Los bailarines adujeron desde que el alcohol tiene una «presencia ritual» hasta que Taquiña es la empresa que «tradicionalmente» auspicia esta entrada desde hace 20 años, y que no pueden hacerle el desaire, peor si ayuda a los fraternos de pocos recursos.
Existen en Bolivia fiestas religiosas, con danza y folklore, que no requieren alcohol, como la celebración de San Roque en Tarija. Por ende, si el único móvil fuera la devoción, el trago estaría demás. Sin embargo, se trata de una enredadísima maraña de tradiciones e intereses económicos contra intentos de reducir las consecuencias lamentables que provoca el excesivo consumo de alcohol.

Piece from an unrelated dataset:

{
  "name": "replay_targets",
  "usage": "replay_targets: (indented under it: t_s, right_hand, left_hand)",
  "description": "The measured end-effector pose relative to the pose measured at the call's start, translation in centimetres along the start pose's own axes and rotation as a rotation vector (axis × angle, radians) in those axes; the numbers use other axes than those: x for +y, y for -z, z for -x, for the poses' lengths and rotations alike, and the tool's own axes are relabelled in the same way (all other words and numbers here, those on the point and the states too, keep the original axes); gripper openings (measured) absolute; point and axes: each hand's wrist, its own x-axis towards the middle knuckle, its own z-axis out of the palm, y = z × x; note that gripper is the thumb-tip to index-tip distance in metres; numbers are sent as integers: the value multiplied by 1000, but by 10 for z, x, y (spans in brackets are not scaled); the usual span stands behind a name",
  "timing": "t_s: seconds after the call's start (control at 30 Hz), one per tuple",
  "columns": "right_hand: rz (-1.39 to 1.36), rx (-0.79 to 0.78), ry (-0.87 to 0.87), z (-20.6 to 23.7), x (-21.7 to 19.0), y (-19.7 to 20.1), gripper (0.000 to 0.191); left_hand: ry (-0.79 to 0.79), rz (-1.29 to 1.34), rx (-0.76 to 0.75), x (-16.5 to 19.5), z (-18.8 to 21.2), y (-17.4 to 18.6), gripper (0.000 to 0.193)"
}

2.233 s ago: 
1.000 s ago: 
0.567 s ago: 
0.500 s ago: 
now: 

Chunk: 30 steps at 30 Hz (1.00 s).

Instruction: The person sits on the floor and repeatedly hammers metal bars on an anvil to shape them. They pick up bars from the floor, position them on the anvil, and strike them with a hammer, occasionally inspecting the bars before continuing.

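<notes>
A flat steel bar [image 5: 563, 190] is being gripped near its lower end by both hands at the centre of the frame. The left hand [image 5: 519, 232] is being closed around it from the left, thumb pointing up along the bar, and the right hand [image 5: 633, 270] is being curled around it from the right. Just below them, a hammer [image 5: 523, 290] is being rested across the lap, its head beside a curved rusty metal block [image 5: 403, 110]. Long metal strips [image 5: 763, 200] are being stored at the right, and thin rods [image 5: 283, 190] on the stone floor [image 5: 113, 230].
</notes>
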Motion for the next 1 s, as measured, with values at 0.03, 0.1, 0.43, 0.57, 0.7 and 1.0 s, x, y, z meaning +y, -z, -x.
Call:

Por un lado, hay en el imaginario nacional, la preconcepción de que sin trago no hay diversión. Por otro, las estadísticas son claras: durante las fiestas populares, aumentan los casos de abuso sexual, accidentes, violencia y otros.
El primer paso, en aras de una solución, debe ser el diálogo y la plena aceptación de que el consumo de alcohol en las fiestas es un problema real.